TASK PROMPT — Below are the records; output them exactly from the first line through the line with "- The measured", stopping there.

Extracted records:
· · · · · · ·

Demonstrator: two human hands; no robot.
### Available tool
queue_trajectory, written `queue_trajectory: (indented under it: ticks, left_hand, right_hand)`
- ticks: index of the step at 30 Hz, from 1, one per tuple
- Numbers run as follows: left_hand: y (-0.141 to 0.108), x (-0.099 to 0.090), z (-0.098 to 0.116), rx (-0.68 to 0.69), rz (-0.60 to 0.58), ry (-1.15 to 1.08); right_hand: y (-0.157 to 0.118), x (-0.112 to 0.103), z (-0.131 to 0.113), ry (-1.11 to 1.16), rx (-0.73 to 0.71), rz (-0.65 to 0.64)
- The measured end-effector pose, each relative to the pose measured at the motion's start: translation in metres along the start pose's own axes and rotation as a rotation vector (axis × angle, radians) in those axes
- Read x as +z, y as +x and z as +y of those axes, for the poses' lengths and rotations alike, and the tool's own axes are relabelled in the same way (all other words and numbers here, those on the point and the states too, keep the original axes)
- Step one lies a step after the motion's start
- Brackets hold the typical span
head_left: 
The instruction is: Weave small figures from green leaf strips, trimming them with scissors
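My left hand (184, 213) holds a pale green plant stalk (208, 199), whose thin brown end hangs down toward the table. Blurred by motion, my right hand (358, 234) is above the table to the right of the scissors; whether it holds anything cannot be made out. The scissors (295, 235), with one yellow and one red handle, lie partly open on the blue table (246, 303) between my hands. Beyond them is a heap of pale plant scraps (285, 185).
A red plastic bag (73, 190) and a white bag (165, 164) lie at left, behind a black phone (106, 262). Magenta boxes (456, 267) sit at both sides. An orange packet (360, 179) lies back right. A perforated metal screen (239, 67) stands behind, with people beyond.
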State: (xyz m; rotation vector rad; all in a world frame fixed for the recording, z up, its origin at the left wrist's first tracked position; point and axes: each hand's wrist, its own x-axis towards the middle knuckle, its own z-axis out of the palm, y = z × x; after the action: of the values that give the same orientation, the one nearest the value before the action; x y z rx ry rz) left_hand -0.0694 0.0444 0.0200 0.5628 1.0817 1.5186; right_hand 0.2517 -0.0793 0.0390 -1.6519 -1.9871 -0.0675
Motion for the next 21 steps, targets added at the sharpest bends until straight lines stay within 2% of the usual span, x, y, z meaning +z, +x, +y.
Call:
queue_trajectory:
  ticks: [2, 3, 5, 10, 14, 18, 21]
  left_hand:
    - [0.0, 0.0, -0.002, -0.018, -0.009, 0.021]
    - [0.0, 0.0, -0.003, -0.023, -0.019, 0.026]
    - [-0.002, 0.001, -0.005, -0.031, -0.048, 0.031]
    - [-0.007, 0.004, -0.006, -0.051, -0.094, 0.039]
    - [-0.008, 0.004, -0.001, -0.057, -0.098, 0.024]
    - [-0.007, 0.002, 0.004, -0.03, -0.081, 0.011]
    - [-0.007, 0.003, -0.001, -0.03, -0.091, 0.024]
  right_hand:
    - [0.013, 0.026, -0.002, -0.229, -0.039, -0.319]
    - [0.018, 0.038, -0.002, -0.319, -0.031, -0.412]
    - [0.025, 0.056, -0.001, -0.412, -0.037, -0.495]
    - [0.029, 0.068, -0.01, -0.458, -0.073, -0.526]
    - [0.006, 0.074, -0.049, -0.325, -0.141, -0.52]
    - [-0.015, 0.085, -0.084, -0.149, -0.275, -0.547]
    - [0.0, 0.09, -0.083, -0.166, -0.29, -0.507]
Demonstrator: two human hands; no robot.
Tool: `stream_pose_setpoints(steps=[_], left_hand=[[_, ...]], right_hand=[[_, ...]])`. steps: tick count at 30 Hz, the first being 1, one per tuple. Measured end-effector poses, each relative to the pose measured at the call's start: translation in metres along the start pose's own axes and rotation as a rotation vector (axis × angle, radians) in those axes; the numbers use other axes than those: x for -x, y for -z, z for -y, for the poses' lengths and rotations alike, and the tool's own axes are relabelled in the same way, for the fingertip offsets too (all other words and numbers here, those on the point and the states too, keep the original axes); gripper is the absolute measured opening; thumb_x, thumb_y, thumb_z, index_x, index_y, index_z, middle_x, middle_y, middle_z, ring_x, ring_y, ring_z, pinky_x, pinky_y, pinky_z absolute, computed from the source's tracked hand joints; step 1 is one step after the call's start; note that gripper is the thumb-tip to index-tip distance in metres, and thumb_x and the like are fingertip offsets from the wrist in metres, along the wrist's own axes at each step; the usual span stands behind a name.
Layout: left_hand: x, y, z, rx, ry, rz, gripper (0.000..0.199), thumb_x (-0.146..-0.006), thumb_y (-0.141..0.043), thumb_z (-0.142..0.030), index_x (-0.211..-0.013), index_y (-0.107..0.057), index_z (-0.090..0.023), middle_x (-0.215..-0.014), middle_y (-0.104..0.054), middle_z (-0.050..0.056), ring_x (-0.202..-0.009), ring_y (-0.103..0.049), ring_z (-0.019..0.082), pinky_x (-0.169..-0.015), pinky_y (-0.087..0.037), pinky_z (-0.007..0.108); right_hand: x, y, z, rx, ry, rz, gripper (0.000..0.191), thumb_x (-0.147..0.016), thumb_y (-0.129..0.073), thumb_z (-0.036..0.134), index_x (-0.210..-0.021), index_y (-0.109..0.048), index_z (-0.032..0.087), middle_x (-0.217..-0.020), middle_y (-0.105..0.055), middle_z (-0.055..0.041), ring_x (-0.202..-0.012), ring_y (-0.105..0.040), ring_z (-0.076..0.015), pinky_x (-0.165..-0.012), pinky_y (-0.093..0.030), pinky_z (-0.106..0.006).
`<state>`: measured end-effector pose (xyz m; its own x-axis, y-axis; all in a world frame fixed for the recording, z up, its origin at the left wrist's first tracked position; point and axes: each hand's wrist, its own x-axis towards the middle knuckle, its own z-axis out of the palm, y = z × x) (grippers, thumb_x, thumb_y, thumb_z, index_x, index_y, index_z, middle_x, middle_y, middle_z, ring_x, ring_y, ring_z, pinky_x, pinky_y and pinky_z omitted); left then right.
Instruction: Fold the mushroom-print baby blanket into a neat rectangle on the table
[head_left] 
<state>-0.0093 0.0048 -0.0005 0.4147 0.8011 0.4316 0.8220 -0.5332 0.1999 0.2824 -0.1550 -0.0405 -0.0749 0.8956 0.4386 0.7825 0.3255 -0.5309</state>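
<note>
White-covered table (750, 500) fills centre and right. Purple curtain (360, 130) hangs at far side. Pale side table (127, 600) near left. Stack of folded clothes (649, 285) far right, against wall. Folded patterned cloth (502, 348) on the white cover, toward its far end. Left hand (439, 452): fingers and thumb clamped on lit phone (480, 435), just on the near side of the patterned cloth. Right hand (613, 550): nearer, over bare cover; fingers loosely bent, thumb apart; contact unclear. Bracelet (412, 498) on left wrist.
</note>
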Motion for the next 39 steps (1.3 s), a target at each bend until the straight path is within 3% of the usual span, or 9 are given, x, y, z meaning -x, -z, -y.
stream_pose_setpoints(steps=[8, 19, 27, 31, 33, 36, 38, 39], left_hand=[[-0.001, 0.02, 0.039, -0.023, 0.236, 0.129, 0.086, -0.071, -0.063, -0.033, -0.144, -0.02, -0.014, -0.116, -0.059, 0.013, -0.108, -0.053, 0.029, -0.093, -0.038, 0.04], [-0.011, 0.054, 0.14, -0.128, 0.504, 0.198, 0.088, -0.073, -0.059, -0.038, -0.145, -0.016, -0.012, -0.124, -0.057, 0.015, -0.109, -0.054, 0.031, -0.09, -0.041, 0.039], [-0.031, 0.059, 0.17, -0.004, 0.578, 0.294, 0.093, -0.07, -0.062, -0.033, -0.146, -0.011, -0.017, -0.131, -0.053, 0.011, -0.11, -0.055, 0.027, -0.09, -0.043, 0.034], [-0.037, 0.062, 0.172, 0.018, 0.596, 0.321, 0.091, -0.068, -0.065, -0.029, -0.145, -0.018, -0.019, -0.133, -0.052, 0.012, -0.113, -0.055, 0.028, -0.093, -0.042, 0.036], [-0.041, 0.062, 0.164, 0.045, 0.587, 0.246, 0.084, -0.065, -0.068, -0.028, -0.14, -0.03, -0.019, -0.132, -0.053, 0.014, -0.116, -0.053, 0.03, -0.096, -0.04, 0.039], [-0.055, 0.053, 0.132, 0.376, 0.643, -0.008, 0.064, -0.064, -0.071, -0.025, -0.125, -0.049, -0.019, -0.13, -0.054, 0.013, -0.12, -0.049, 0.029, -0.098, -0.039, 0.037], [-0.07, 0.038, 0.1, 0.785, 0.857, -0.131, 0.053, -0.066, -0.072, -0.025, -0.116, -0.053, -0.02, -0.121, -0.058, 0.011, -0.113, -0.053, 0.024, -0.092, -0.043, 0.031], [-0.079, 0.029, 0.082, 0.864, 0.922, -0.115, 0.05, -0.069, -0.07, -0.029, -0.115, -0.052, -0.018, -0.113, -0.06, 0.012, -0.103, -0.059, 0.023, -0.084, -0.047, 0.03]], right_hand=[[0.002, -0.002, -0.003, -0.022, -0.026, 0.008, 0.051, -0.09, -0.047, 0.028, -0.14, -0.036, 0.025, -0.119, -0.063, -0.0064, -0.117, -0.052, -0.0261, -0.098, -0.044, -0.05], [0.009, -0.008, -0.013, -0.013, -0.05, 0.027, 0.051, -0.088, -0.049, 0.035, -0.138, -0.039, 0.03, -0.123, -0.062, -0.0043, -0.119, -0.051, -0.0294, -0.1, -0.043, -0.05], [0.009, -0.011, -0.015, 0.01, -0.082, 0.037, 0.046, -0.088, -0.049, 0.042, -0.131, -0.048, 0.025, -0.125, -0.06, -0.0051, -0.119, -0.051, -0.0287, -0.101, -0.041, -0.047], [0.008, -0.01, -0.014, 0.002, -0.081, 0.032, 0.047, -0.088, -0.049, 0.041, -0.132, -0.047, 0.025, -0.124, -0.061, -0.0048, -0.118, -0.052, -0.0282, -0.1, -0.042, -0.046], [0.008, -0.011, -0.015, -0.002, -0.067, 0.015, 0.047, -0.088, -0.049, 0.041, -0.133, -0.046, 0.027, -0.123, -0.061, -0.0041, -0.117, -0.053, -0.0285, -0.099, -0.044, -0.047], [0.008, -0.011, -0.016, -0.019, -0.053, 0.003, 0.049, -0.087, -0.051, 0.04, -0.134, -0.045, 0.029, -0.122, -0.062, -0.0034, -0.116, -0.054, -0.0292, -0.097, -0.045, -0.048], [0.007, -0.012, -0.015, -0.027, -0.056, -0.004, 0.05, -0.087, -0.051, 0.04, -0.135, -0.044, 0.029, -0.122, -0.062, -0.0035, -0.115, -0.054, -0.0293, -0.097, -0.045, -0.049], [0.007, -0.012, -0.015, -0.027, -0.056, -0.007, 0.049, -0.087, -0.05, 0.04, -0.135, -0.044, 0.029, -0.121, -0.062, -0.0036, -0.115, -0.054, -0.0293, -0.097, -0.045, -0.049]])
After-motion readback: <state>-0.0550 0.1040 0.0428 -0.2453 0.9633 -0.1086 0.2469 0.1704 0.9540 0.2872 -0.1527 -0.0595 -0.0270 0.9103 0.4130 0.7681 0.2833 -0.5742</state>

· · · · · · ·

ANSWER TO THIS EXERCISE —
Demonstrator: two human hands; no robot.
### Available tool
queue_trajectory, written `queue_trajectory: (indented under it: ticks, left_hand, right_hand)`
- ticks: index of the step at 30 Hz, from 1, one per tuple
- Numbers run as follows: left_hand: y (-0.141 to 0.108), x (-0.099 to 0.090), z (-0.098 to 0.116), rx (-0.68 to 0.69), rz (-0.60 to 0.58), ry (-1.15 to 1.08); right_hand: y (-0.157 to 0.118), x (-0.112 to 0.103), z (-0.131 to 0.113), ry (-1.11 to 1.16), rx (-0.73 to 0.71), rz (-0.65 to 0.64)
- The measured end-effector pose, each relative to the pose measured at the motion's start: translation in metres along the start pose's own axes and rotation as a rotation vector (axis × angle, radians) in those axes

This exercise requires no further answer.